#### [Work to be completed]
Scan the lines below; pull out those with "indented".

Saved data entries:
__________________________________________________
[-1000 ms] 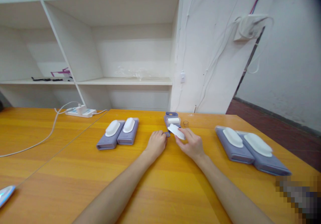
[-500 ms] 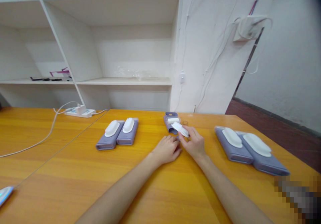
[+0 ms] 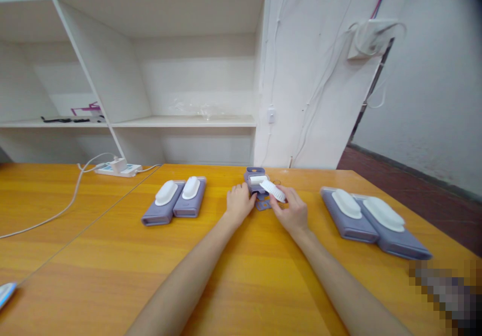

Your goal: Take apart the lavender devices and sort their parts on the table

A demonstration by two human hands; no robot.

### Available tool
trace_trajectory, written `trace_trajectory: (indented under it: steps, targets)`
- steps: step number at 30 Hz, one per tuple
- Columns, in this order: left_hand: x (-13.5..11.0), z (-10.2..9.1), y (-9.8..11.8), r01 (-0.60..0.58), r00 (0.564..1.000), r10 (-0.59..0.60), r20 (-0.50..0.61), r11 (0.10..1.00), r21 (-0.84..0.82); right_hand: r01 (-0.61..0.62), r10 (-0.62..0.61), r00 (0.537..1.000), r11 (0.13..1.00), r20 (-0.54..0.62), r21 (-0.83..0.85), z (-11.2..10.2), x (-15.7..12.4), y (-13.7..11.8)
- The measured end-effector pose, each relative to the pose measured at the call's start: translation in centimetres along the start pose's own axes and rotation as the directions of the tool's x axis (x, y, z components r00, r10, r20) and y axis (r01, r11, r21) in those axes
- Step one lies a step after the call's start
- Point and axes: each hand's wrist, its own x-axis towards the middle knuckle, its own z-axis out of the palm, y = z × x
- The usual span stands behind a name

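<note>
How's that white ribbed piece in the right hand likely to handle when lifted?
The white ribbed piece is probably stiff: it juts without visible sag from the right hand. It's likely light, since fingertips hold it near one end. Its ridges may help against slipping.

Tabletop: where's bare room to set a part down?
Bare: tabletop between the forearms; narrower gaps between left hand and left purple units, and between right hand and right purple units. Crowded: around both hands, with the flat purple piece, white cylinder and ribbed white piece.

Ribbed pc (image 3: 273,191) wht, cases (image 3: 189,206) grey-purple w/ wht tops (image 3: 191,187), tbl (image 3: 259,291) orange-brn w/ wood grain.
</note>
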Motion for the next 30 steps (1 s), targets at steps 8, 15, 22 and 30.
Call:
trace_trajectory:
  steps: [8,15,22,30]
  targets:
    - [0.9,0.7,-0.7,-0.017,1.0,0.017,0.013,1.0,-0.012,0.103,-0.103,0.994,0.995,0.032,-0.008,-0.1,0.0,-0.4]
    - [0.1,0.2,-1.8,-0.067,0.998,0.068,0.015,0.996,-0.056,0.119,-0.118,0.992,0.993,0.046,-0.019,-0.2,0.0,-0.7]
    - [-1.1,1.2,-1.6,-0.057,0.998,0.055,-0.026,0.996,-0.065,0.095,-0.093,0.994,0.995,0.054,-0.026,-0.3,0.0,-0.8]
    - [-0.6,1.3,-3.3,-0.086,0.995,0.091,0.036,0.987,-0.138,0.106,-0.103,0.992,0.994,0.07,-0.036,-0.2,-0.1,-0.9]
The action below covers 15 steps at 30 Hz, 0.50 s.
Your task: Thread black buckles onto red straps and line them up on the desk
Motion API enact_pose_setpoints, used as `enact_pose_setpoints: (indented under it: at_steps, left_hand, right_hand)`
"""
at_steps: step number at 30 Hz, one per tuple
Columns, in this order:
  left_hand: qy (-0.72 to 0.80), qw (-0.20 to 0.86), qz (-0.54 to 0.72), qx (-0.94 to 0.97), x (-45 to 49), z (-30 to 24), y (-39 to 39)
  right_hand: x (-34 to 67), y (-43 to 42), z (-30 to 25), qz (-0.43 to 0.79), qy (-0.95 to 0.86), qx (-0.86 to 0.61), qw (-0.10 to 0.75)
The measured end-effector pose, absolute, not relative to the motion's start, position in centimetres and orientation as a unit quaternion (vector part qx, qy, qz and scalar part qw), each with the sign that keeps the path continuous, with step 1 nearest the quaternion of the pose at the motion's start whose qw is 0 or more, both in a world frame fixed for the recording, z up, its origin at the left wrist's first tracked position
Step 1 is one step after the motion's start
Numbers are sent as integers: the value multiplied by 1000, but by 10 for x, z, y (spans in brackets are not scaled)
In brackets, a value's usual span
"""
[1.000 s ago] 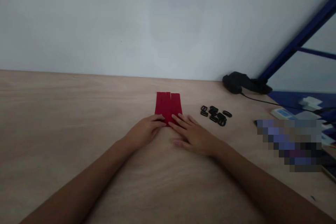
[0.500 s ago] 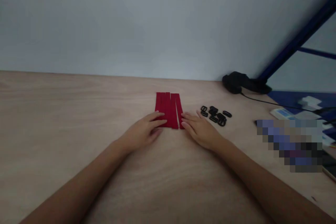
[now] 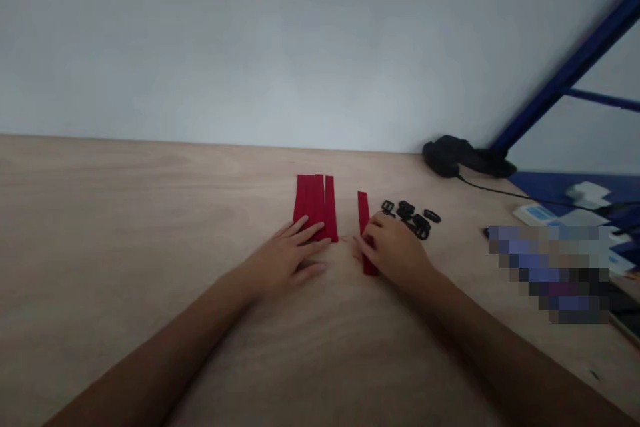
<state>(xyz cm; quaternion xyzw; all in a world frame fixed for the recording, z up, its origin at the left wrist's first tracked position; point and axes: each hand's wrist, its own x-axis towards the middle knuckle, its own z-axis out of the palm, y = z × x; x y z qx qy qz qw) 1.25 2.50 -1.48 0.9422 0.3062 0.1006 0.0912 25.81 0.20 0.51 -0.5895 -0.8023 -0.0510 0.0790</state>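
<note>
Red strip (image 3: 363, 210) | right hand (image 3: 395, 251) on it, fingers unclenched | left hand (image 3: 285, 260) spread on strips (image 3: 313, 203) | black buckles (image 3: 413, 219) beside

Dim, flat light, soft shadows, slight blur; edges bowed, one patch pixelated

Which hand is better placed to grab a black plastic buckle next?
Probably the right hand: it rests on the lone red fabric strip, right beside the black plastic buckles. The left hand lies farther away, on the grouped red fabric strips.
</note>
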Motion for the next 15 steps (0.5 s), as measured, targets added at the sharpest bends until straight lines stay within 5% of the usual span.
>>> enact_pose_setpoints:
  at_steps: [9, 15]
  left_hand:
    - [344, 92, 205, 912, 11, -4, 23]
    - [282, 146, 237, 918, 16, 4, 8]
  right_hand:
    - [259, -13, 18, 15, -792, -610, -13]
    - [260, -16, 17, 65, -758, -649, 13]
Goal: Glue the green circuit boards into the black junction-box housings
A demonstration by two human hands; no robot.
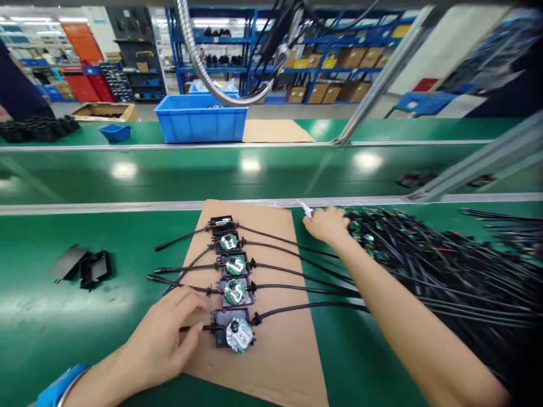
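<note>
Several black housings with round green circuit boards lie in a column on a brown cardboard sheet (282,345). The nearest housing (223,322) has its board (238,334) tilted over its lower right, with grey-white material on top. Black cables run out on both sides of each housing. My left hand (165,333) rests at the nearest housing's left cable (207,328), thumb and forefinger apart around it; the cable's end is hidden. Beyond the cardboard's far right corner, my right hand (328,223) is closed around a white-nozzled tube (306,209), mostly hidden by the fingers.
A large pile of black cables with boards (441,260) covers the right side of the green bench. Two loose black housing parts (95,270) lie at left. Past the metal rail stand a blue bin (203,118) and a small blue tray (115,133). A metal conduit (199,62) hangs overhead.
</note>
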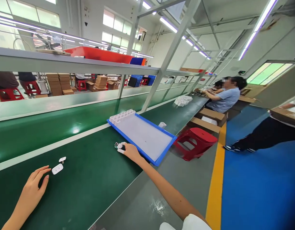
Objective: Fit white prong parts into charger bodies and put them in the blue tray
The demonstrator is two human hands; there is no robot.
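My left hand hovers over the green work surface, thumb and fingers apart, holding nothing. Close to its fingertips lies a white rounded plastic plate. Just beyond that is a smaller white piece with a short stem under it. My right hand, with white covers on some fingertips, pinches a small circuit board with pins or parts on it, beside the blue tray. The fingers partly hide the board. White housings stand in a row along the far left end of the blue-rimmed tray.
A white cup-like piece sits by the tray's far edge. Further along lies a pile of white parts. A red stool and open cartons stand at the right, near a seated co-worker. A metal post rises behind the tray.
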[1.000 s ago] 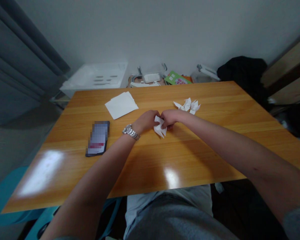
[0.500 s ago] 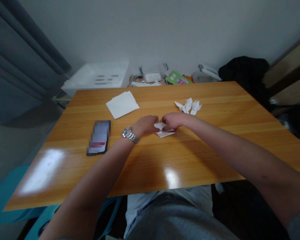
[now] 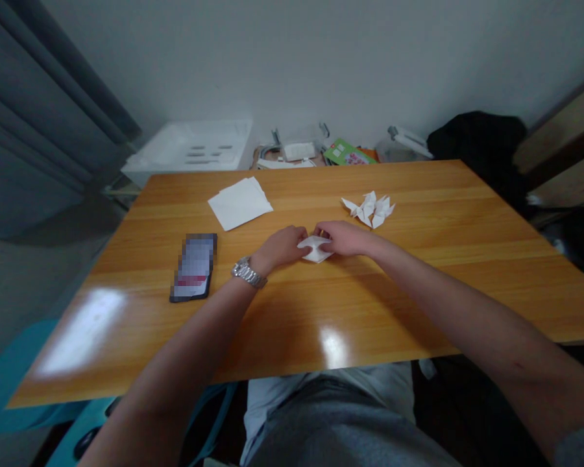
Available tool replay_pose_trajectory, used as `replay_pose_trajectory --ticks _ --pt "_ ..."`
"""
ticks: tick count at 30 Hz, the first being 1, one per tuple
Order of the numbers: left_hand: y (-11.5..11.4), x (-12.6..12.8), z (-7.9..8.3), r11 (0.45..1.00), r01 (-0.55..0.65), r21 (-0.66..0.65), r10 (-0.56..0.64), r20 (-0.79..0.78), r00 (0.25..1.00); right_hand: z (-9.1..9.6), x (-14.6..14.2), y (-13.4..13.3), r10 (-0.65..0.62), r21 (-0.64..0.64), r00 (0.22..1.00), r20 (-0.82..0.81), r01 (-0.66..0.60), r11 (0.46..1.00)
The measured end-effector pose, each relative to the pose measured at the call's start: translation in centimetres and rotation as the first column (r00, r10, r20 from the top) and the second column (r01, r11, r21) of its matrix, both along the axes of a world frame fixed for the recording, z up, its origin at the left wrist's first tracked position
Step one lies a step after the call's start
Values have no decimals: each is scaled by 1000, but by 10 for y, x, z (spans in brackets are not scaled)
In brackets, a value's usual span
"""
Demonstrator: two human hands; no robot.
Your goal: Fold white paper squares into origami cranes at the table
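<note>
A small piece of folded white paper [image 3: 317, 251] is held between my two hands, low over the middle of the table. My left hand [image 3: 288, 246], with a metal watch [image 3: 249, 272] on its wrist, pinches the paper's left side. On the right side my right hand [image 3: 341, 238] grips it, thumb in front and fingers behind. The far side of the paper is partly hidden by my fingers. Beyond my right hand lie several folded white paper figures [image 3: 370, 209]. A stack of white paper sheets [image 3: 241, 203] rests past my left hand.
A phone [image 3: 193, 267] lies on the wooden table [image 3: 282, 331] to the left. Behind the table's far edge are a white plastic tray [image 3: 189, 146], a green booklet [image 3: 349, 153] and a black bag or cloth [image 3: 477, 146]. A blue chair [image 3: 19, 383] stands at the lower left.
The folded paper has turned and its flaps sit closer together. My right hand has shifted its grip, with the thumb now in front. My left wrist has moved slightly left.
</note>
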State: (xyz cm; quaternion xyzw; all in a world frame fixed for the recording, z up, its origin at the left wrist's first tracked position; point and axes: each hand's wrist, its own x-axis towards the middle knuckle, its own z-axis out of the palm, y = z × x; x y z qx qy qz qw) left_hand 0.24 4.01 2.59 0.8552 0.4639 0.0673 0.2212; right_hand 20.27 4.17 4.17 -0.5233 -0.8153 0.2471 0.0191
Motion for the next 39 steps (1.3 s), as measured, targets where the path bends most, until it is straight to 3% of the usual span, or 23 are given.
replay_pose_trajectory --ticks 8,19,28,34,39 --pt "-10 2 -2 997 -79 7 78 124 989 -15 1 -14 -80 75 970 -228 99 992" --pt "-20 9 -14 982 -185 48 169 231 958 -25 -5 -32 -148 181 908 -392 234 955" --pt "-22 6 -11 986 -146 -79 164 355 920 -36 -1 -35 -121 156 845 -521 234 960" --pt "-20 1 -19 990 -73 -120 123 488 864 -34 1 -37 -105 107 801 -589 207 973" --pt "-22 2 -16 984 -141 -112 179 521 835 -33 1 -41 -95 134 794 -601 217 967"
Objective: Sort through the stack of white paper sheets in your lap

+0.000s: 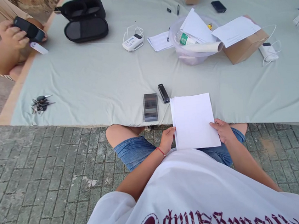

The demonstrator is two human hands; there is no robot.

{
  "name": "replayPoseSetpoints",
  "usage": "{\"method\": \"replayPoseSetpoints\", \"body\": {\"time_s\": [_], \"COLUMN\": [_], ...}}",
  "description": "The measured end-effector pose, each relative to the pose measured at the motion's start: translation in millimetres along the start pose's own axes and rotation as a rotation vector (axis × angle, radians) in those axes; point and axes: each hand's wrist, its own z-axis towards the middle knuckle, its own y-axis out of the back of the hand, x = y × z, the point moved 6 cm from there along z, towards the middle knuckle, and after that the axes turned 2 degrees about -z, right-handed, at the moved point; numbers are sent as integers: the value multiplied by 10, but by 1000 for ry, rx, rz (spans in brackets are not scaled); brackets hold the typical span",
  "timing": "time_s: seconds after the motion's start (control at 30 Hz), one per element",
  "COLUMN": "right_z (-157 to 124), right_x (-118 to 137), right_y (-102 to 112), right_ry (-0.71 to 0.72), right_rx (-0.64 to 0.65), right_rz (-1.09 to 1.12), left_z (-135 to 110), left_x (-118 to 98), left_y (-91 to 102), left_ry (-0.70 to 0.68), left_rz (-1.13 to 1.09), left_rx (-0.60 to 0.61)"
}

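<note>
A stack of white paper sheets (194, 121) is held at both sides: its left edge is pinched by the left hand (167, 139), its right by the right hand (223, 130). It is positioned partly over the near edge of a cloth-covered table (82, 80). A black stapler (163, 93) is placed just beyond its far left corner, beside a pixelated rectangular object (150, 107). Farther back, loose papers (194, 27) are held in a translucent basin (190, 60).
</note>
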Motion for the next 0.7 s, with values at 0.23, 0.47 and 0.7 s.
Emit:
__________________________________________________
#### [Exercise solution]
trace_trajectory, written `trace_trajectory: (indented under it: steps, targets)`
Motion API enact_pose_setpoints, used as `enact_pose_setpoints: (indented under it: at_steps, left_hand, right_hand)`

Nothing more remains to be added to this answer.